Activity
Exactly retype the lines of the material from its first line to the line with "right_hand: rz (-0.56", including both.
#### Data block ####
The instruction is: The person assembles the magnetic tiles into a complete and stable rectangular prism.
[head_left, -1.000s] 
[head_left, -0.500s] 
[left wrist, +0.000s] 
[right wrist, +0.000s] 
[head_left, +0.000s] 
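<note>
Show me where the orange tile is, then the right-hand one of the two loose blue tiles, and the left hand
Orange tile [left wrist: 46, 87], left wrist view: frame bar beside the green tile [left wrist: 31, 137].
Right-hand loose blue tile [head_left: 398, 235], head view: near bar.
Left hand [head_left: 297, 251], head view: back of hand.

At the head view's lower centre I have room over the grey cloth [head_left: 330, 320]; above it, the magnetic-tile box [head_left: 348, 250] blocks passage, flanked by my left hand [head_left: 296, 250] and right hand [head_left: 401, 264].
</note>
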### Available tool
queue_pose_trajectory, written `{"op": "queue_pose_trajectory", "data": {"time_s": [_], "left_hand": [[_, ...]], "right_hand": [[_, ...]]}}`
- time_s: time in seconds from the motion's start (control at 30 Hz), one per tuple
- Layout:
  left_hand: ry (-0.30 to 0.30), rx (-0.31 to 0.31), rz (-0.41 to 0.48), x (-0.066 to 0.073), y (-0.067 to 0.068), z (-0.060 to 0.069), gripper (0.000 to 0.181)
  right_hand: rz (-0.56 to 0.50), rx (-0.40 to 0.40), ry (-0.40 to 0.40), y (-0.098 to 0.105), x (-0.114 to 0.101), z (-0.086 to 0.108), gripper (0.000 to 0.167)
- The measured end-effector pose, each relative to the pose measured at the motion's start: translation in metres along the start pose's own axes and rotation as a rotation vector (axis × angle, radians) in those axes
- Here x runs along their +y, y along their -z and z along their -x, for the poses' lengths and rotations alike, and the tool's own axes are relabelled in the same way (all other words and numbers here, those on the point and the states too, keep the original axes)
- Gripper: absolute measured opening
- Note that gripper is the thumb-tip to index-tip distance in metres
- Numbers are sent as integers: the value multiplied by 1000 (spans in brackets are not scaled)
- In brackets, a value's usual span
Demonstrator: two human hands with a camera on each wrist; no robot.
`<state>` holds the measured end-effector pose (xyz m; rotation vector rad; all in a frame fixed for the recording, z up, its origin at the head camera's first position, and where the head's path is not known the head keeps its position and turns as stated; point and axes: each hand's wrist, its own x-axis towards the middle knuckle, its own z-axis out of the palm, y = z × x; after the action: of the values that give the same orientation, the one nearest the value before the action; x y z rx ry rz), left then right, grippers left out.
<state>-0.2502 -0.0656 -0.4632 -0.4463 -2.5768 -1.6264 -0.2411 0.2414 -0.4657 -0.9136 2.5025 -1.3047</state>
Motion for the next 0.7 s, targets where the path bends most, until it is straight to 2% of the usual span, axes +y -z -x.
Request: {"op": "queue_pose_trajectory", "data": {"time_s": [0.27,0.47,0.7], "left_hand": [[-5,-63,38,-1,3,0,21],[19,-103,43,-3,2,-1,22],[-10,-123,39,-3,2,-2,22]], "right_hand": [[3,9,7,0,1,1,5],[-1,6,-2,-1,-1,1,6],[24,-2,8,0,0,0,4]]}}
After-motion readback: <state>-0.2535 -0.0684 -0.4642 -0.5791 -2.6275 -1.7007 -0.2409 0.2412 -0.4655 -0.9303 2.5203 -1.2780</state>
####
Result of this exercise
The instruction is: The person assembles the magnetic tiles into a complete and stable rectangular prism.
[head_left, -1.000s] 
[head_left, -0.500s] 
[left wrist, +0.000s] 
[right wrist, +0.000s] 
[head_left, +0.000s] 
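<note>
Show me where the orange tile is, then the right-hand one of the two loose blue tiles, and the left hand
Orange tile [left wrist: 46, 87], left wrist view: frame bar beside the green tile [left wrist: 31, 137].
Right-hand loose blue tile [head_left: 398, 235], head view: near bar.
Left hand [head_left: 297, 251], head view: back of hand.

At the head view's lower centre I have room over the grey cloth [head_left: 330, 320]; above it, the magnetic-tile box [head_left: 348, 250] blocks passage, flanked by my left hand [head_left: 296, 250] and right hand [head_left: 401, 264].
</note>
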### Available tool
queue_pose_trajectory, written `{"op": "queue_pose_trajectory", "data": {"time_s": [_], "left_hand": [[_, ...]], "right_hand": [[_, ...]]}}`
- time_s: time in seconds from the motion's start (control at 30 Hz), one per tuple
- Layout:
  left_hand: ry (-0.30 to 0.30), rx (-0.31 to 0.31), rz (-0.41 to 0.48), x (-0.066 to 0.073), y (-0.067 to 0.068), z (-0.060 to 0.069), gripper (0.000 to 0.181)
  right_hand: rz (-0.56 to 0.50), rx (-0.40 to 0.40), ry (-0.40 to 0.40), y (-0.098 to 0.105), x (-0.114 to 0.101), z (-0.086 to 0.108), gripper (0.000 to 0.167)

This exercise has now been completed.